START Records for processing

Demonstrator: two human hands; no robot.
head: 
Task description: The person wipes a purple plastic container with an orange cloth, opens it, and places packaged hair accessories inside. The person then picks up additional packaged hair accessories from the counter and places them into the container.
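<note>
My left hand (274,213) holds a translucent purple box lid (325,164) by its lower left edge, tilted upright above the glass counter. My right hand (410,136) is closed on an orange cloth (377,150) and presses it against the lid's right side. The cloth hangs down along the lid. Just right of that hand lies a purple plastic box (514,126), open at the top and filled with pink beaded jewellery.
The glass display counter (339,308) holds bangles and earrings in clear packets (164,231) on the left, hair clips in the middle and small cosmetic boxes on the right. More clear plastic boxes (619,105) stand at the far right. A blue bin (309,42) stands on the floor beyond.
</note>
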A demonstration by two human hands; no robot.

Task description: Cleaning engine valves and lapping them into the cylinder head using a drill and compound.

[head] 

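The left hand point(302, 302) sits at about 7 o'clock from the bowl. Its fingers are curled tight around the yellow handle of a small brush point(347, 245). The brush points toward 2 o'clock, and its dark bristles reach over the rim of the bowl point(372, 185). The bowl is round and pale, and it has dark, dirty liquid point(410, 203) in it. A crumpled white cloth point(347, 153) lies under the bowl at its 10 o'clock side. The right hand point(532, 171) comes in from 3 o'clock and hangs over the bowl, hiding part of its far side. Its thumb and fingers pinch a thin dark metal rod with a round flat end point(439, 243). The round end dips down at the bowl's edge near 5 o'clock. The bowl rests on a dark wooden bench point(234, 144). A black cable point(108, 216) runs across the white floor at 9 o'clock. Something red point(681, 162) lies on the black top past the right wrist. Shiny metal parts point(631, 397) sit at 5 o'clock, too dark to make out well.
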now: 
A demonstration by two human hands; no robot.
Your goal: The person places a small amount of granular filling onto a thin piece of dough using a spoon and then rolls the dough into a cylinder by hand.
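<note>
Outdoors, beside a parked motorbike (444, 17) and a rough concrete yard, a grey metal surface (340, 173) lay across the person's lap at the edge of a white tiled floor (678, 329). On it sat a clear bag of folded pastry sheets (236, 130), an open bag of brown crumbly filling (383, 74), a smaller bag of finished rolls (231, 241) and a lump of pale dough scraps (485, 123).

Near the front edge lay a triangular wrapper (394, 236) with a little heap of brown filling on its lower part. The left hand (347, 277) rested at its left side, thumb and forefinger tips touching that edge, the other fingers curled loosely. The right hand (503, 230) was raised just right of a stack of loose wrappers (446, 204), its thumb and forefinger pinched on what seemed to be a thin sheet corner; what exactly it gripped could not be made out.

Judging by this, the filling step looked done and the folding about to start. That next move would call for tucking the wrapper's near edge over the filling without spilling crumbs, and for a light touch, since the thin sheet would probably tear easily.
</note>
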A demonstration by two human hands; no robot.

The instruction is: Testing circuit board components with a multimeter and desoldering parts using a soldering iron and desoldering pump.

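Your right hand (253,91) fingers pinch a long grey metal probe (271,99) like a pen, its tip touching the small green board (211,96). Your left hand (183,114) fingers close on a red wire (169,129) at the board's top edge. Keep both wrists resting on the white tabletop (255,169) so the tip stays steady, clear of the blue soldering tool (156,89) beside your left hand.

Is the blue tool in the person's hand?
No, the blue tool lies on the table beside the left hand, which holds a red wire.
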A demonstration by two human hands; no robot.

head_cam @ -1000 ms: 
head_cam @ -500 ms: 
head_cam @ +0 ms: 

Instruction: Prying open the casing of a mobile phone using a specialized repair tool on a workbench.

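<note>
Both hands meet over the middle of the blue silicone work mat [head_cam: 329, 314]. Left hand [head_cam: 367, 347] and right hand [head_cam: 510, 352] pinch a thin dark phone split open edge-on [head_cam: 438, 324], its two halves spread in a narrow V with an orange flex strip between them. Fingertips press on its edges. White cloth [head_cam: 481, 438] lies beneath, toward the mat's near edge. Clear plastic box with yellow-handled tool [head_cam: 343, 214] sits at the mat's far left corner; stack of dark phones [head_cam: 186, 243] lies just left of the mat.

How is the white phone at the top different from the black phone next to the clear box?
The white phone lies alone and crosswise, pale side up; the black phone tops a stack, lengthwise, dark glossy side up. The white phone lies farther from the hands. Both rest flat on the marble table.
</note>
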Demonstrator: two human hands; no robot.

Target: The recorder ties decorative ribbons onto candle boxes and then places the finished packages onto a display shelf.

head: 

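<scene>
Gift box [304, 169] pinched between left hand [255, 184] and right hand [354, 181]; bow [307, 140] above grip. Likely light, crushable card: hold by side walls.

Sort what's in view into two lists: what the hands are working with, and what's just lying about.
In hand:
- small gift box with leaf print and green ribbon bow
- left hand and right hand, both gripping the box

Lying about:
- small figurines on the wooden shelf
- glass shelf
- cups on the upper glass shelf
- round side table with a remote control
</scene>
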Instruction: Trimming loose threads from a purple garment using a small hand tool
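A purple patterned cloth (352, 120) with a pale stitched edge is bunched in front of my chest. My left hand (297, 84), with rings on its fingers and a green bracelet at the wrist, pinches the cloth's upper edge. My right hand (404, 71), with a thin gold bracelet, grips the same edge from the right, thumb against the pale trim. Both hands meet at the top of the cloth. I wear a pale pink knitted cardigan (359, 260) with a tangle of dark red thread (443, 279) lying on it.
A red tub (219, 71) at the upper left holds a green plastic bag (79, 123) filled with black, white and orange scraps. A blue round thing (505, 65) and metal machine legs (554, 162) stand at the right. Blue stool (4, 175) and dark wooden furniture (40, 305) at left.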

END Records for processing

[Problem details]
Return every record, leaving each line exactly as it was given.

[Task response]
Demonstrator: two human hands; no robot.
head: 
Task description: The person wipes a purple plastic container with an orange cloth, opens it, and places packaged hair accessories inside. The person then picks up additional packaged hair accessories from the counter and places them into the container.
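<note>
My left hand (274,213) holds a translucent purple box lid (325,164) by its lower left edge, tilted upright above the glass counter. My right hand (410,136) is closed on an orange cloth (377,150) and presses it against the lid's right side. The cloth hangs down along the lid. Just right of that hand lies a purple plastic box (514,126), open at the top and filled with pink beaded jewellery.
The glass display counter (339,308) holds bangles and earrings in clear packets (164,231) on the left, hair clips in the middle and small cosmetic boxes on the right. More clear plastic boxes (619,105) stand at the far right. A blue bin (309,42) stands on the floor beyond.
</note>
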A demonstration by two human hands; no robot.

Task description: Cleaning engine valves and lapping them into the cylinder head using a drill and compound.

[head] 

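The left hand point(302, 302) sits at about 7 o'clock from the bowl. Its fingers are curled tight around the yellow handle of a small brush point(347, 245). The brush points toward 2 o'clock, and its dark bristles reach over the rim of the bowl point(372, 185). The bowl is round and pale, and it has dark, dirty liquid point(410, 203) in it. A crumpled white cloth point(347, 153) lies under the bowl at its 10 o'clock side. The right hand point(532, 171) comes in from 3 o'clock and hangs over the bowl, hiding part of its far side. Its thumb and fingers pinch a thin dark metal rod with a round flat end point(439, 243). The round end dips down at the bowl's edge near 5 o'clock. The bowl rests on a dark wooden bench point(234, 144). A black cable point(108, 216) runs across the white floor at 9 o'clock. Something red point(681, 162) lies on the black top past the right wrist. Shiny metal parts point(631, 397) sit at 5 o'clock, too dark to make out well.
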now: 
A demonstration by two human hands; no robot.
Your goal: The person places a small amount of granular filling onto a thin piece of dough using a spoon and then rolls the dough into a cylinder by hand.
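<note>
Outdoors, beside a parked motorbike (444, 17) and a rough concrete yard, a grey metal surface (340, 173) lay across the person's lap at the edge of a white tiled floor (678, 329). On it sat a clear bag of folded pastry sheets (236, 130), an open bag of brown crumbly filling (383, 74), a smaller bag of finished rolls (231, 241) and a lump of pale dough scraps (485, 123).

Near the front edge lay a triangular wrapper (394, 236) with a little heap of brown filling on its lower part. The left hand (347, 277) rested at its left side, thumb and forefinger tips touching that edge, the other fingers curled loosely. The right hand (503, 230) was raised just right of a stack of loose wrappers (446, 204), its thumb and forefinger pinched on what seemed to be a thin sheet corner; what exactly it gripped could not be made out.

Judging by this, the filling step looked done and the folding about to start. That next move would call for tucking the wrapper's near edge over the filling without spilling crumbs, and for a light touch, since the thin sheet would probably tear easily.
</note>
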A demonstration by two human hands; no robot.

The instruction is: Testing circuit board components with a multimeter and desoldering parts using a soldering iron and desoldering pump.

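Your right hand (253,91) fingers pinch a long grey metal probe (271,99) like a pen, its tip touching the small green board (211,96). Your left hand (183,114) fingers close on a red wire (169,129) at the board's top edge. Keep both wrists resting on the white tabletop (255,169) so the tip stays steady, clear of the blue soldering tool (156,89) beside your left hand.

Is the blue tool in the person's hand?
No, the blue tool lies on the table beside the left hand, which holds a red wire.
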A demonstration by two human hands; no robot.

head_cam @ -1000 ms: 
head_cam @ -500 ms: 
head_cam @ +0 ms: 

Instruction: Prying open the casing of a mobile phone using a specialized repair tool on a workbench.

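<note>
Both hands meet over the middle of the blue silicone work mat [head_cam: 329, 314]. Left hand [head_cam: 367, 347] and right hand [head_cam: 510, 352] pinch a thin dark phone split open edge-on [head_cam: 438, 324], its two halves spread in a narrow V with an orange flex strip between them. Fingertips press on its edges. White cloth [head_cam: 481, 438] lies beneath, toward the mat's near edge. Clear plastic box with yellow-handled tool [head_cam: 343, 214] sits at the mat's far left corner; stack of dark phones [head_cam: 186, 243] lies just left of the mat.

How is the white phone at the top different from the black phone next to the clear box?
The white phone lies alone and crosswise, pale side up; the black phone tops a stack, lengthwise, dark glossy side up. The white phone lies farther from the hands. Both rest flat on the marble table.
</note>
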Demonstrator: two human hands; no robot.

Target: The recorder ties decorative ribbons onto candle boxes and then places the finished packages onto a display shelf.

head: 

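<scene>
Gift box [304, 169] pinched between left hand [255, 184] and right hand [354, 181]; bow [307, 140] above grip. Likely light, crushable card: hold by side walls.

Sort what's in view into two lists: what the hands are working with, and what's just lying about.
In hand:
- small gift box with leaf print and green ribbon bow
- left hand and right hand, both gripping the box

Lying about:
- small figurines on the wooden shelf
- glass shelf
- cups on the upper glass shelf
- round side table with a remote control
</scene>
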Instruction: Trimming loose threads from a purple garment using a small hand tool
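A purple patterned cloth (352, 120) with a pale stitched edge is bunched in front of my chest. My left hand (297, 84), with rings on its fingers and a green bracelet at the wrist, pinches the cloth's upper edge. My right hand (404, 71), with a thin gold bracelet, grips the same edge from the right, thumb against the pale trim. Both hands meet at the top of the cloth. I wear a pale pink knitted cardigan (359, 260) with a tangle of dark red thread (443, 279) lying on it.
A red tub (219, 71) at the upper left holds a green plastic bag (79, 123) filled with black, white and orange scraps. A blue round thing (505, 65) and metal machine legs (554, 162) stand at the right. Blue stool (4, 175) and dark wooden furniture (40, 305) at left.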

What came before is the finished answer.